» **Assignment**: Where a line contains the word "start", copy that line from the records below.

» **Record excerpts**:

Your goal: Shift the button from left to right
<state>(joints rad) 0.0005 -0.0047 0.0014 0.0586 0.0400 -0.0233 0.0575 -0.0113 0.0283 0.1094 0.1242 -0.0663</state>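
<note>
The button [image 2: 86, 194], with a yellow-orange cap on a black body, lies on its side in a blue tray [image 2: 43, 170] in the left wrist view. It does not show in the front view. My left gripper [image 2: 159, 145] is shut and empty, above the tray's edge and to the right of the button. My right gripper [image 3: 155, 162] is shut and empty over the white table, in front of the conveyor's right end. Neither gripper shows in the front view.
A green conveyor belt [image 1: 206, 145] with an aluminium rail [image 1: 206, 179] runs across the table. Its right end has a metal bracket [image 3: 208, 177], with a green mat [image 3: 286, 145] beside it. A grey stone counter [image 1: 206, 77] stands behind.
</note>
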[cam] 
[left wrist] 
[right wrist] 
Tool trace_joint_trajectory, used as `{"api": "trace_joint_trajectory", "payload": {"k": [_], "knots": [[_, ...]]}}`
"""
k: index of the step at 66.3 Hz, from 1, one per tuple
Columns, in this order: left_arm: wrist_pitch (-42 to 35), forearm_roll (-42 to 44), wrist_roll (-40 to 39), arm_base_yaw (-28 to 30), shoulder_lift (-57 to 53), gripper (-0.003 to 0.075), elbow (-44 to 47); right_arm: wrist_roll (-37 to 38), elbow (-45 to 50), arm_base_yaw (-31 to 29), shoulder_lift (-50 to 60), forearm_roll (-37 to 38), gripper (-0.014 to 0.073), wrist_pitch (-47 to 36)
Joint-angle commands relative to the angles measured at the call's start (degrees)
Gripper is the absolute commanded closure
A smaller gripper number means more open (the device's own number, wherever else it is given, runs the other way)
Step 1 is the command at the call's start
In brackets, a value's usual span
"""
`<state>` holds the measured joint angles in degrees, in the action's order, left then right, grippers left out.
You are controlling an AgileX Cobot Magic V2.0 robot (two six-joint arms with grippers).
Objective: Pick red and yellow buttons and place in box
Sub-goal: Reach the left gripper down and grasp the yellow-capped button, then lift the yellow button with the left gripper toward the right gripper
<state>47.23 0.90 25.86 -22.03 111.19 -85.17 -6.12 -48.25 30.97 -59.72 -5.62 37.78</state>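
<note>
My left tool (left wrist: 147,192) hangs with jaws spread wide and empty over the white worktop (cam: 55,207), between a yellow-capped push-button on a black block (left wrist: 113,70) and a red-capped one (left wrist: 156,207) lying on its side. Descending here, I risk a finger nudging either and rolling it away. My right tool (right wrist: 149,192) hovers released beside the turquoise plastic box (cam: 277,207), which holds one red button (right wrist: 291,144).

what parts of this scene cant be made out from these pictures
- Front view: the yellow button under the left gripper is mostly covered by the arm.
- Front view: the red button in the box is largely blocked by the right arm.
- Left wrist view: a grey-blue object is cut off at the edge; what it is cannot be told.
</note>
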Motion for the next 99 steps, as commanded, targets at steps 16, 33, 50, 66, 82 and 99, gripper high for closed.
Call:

» **Response below**:
Joint-angle commands relative to the angles measured at the call's start (degrees)
Step 1 is the command at the call's start

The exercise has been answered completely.